No centro do discurso esteve o anúncio de R$ 190 bilhões em investimentos na indústria automotiva em 2025, que, segundo ele, foi impulsionado pela chegada da chinesa BYD à Bahia e pela necessidade de modernização das linhas produtivas. Lula contrapôs esse movimento ao período de crise entre 2021 e 2023 e vinculou a recuperação do setor a indicadores macroeconômicos melhores — PIB mais alto, inflação em queda e ganhos reais de renda — sem, porém, detalhar prazos, empregos efetivamente gerados ou origem precisa de todos os aportes.
Ao tratar da relação com as entidades de classe, cobrou postura independente das lideranças: mesmo afirmando proximidade pessoal com Damasceno, pediu que o sindicato o fiscalize quando for preciso, deixando claro que a cobrança deve vir da base e não do Palácio do Planalto. O tom teve também forte carga simbólica: Lula lembrou suas origens sindicais, explicou que quase deixaria de comparecer — pela primeira vez desde 1969 — e justificou a fala curta pela agenda internacional em Brasília.

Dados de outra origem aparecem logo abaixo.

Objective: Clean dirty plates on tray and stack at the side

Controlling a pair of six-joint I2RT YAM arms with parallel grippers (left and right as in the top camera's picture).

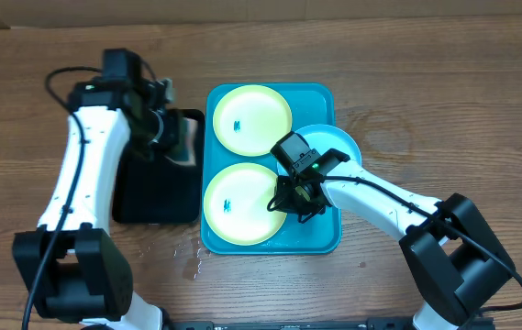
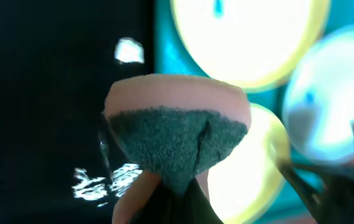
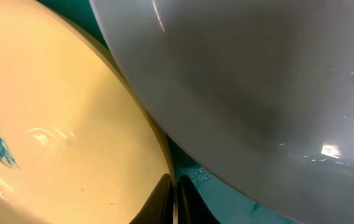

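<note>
The cyan-blue tray [image 1: 329, 240] holds two pale yellow-green plates, a far one [image 1: 251, 119] and a near one [image 1: 235, 203], each with a small blue smudge at centre. A light cyan plate [image 1: 338, 147] rests over the tray's right rim. My right gripper [image 1: 299, 197] is shut on the near plate's right rim; in the right wrist view its fingertips [image 3: 175, 199] pinch that plate's edge [image 3: 58, 143], with the cyan plate [image 3: 257, 87] looming just above. My left gripper [image 2: 177, 208] is shut on a pink sponge [image 2: 177, 137] with a dark green scouring face, and hangs over the black tray [image 1: 155, 197].
The black tray lies directly left of the cyan tray. Water drops glisten on the wooden table [image 1: 187, 261] in front of both trays and on the black tray [image 2: 102, 180]. The right arm's cable loops over the table at the right.
</note>
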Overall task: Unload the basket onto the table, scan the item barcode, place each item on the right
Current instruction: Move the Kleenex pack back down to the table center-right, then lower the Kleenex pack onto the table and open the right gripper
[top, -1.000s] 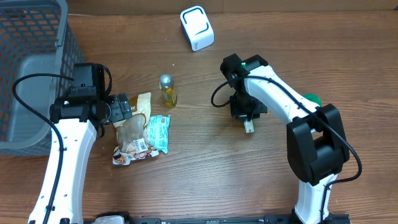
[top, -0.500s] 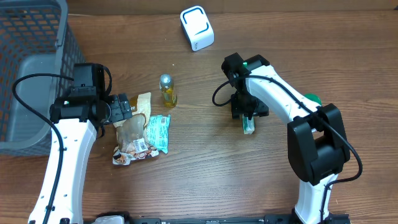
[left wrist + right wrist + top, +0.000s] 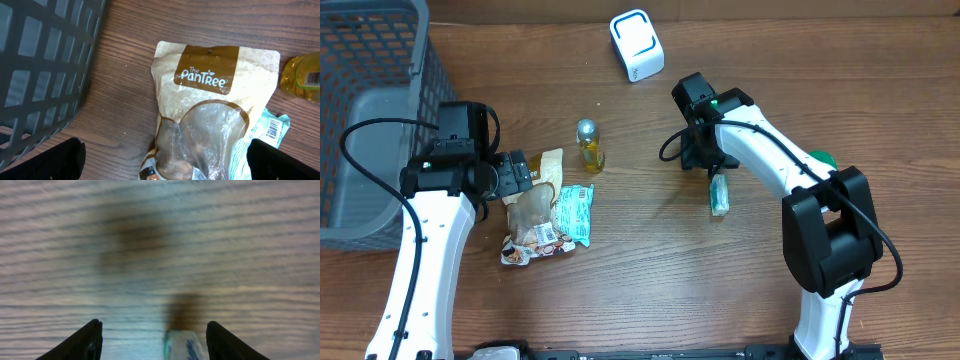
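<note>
The right claw [image 3: 155, 342] hangs released and empty just above one end of the small green tube [image 3: 719, 193], which lies flat on the tabletop [image 3: 650, 280], apparently set apart from the snack pouches [image 3: 545, 215] under the wide-open, empty left claw [image 3: 523, 176].

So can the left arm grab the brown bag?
Probably yes. The left gripper is open right over the bag, nothing lies on top of it, and the basket stands off to the side.
</note>
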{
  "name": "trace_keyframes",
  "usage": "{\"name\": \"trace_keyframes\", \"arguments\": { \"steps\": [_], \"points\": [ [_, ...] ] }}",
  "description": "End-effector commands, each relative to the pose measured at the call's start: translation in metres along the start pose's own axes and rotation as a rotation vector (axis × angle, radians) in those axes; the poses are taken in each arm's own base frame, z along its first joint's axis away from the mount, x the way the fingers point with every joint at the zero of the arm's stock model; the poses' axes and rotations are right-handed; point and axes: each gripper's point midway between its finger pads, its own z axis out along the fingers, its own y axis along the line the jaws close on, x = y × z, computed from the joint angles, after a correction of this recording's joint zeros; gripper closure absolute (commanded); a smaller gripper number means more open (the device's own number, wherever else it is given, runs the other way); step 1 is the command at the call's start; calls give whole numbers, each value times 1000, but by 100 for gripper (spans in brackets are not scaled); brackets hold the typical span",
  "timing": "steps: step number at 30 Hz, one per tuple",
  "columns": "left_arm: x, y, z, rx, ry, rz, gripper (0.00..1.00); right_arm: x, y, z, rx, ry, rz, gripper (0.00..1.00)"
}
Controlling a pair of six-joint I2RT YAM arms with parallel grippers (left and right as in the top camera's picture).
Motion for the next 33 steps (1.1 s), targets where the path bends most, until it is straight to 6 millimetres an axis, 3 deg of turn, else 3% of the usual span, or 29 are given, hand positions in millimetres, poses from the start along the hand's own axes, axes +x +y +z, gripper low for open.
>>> {"name": "trace_keyframes", "arguments": {
  "steps": [1, 7, 19, 26, 33],
  "points": [
    [-6, -2, -4, 9, -16, 15, 1, 5, 16, 0, -92, 35, -1, 38],
    [-6, -2, -4, 9, -16, 15, 1, 30, 34, -5, -213, 158, -3, 44],
    [-6, -3, -5, 10, -16, 16, 0, 74, 17, -3, -151, 326, -9, 46],
    [-6, -3, -5, 10, -16, 16, 0, 91, -18, 20, 25, 331, -31, 46],
    [-6, -3, -5, 10, -16, 16, 1, 90, -42, 24, 114, 325, -18, 46]
  ]
}}
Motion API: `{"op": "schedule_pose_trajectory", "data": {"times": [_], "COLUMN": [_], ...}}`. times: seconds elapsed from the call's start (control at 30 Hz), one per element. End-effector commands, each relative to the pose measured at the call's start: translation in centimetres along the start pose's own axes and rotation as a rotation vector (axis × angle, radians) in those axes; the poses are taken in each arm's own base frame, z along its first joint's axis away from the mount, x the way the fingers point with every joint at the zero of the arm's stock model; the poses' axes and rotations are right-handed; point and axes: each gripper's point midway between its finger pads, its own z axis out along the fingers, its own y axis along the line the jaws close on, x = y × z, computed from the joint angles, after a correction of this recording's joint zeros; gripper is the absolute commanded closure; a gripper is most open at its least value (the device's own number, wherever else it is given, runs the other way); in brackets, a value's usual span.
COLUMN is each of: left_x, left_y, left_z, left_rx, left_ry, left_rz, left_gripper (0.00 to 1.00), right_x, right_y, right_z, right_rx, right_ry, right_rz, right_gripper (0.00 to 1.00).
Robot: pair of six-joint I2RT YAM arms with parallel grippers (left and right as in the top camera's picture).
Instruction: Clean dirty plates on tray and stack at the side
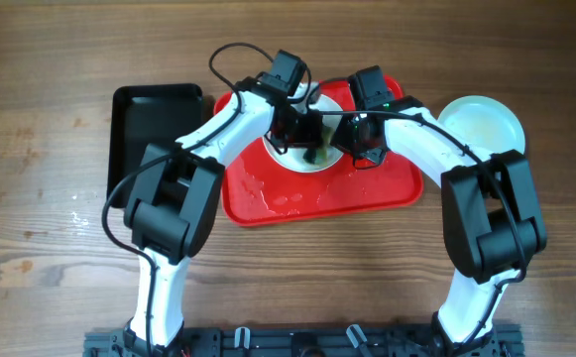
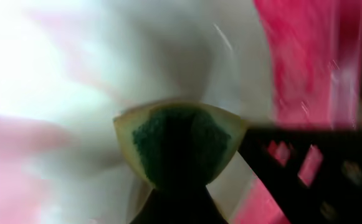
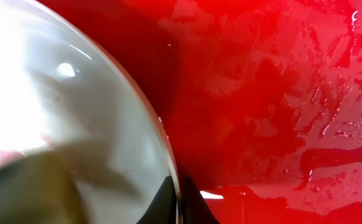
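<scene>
Scrubbing is judged to be the step in hand. The left gripper (image 1: 310, 149) is closed on a sponge (image 2: 212, 143), which is pinched between its fingers with the green face projecting past the tips. The right gripper (image 3: 179, 202) is pressed together on the rim of the white plate (image 3: 75, 124); the rim is seen entering the narrow slot between the two tips. The plate is located on the red tray (image 3: 280, 124), directly beneath the left fingers.

Hazards:
- The rim is held only at its edge. It may be pulled out of the right fingers if the sponge is pressed hard.
- The tray surface beside the right fingers is wet, so a released plate may slide.
- Both sets of fingers are placed close together, so contact between them is possible.

The plate is round, so no long axis is defined; its hollow side is turned up toward the sponge. Whether it is lifted at the pinched edge cannot be told. The tray's long axis is laid from the left fingers' side to the right fingers' side.
</scene>
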Motion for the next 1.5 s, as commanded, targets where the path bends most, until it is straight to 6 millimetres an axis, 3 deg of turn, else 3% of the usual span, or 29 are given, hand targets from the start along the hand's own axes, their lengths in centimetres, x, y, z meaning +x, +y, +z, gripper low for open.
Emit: {"op": "schedule_pose_trajectory", "data": {"times": [0.0,0.1,0.23,0.33,0.47,0.57,0.67,0.77,0.87,1.03,1.2,1.33,1.47], "left_x": [-2.5,-3.8,-3.9,-2.5,1.0,3.5,4.6,4.3,3.3,0.1,-2.3,-2.0,-1.4], "left_y": [6.5,9.9,10.8,10.7,8.7,5.4,2.4,1.4,0.8,0.2,3.6,6.1,7.1], "left_z": [-0.6,-2.3,-3.0,-2.6,-1.2,-0.3,-0.2,-0.9,-2.4,-7.5,-12.7,-14.6,-14.8], "left_rx": [-0.295,-0.510,-0.579,-0.564,-0.431,-0.225,-0.050,0.001,0.012,0.016,-0.140,-0.206,-0.232], "left_ry": [-0.147,-0.258,-0.275,-0.212,-0.033,0.119,0.194,0.185,0.143,-0.004,-0.158,-0.167,-0.143], "left_rz": [-0.142,-0.170,-0.169,-0.174,-0.196,-0.140,-0.055,-0.038,-0.028,-0.009,-0.054,-0.110,-0.135], "left_gripper": [0.96,0.96,0.96,0.96,0.96,0.96,0.96,0.96,0.96,0.96,0.96,0.96,0.96], "right_x": [0.8,0.8,0.7,0.7,0.8,1.0,1.2,1.4,1.4,1.1,0.3,-0.7,-2.2], "right_y": [-2.0,-2.0,-1.9,-1.9,-1.8,-1.6,-1.1,-0.9,-0.9,-0.6,0.1,0.9,0.7], "right_z": [1.4,1.4,1.4,1.4,1.4,1.4,1.4,1.4,1.4,1.4,0.9,-1.1,-5.2], "right_rx": [0.071,0.071,0.068,0.068,0.062,0.052,0.019,0.011,0.008,-0.004,-0.042,-0.066,-0.017], "right_ry": [0.020,0.020,0.018,0.018,0.024,0.033,0.052,0.059,0.061,0.048,0.039,0.000,-0.108], "right_rz": [0.001,-0.002,-0.002,-0.003,-0.015,-0.021,-0.061,-0.069,-0.080,-0.117,-0.145,-0.202,-0.271], "right_gripper": [0.96,0.96,0.96,0.96,0.96,0.96,0.96,0.96,0.96,0.96,0.96,0.96,0.96]}}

Politicamente, a aparição no ABC cumpre duas funções: consolidar o vínculo com a base trabalhista e plantar uma narrativa de continuidade que anuncia ambição eleitoral sem formalizar candidatura. Para a oposição, os números sobre investimentos servem de munição eleitoral e exigirão verificação — anúncios volumosos não se traduzem automaticamente em emprego ou modernização completa. No campo da coalizão, o apelo à autonomia sindical reforça a expectativa de cobrança interna, mas também deixa claro que a aliança com os trabalhadores seguirá sendo peça central na estratégia do governo.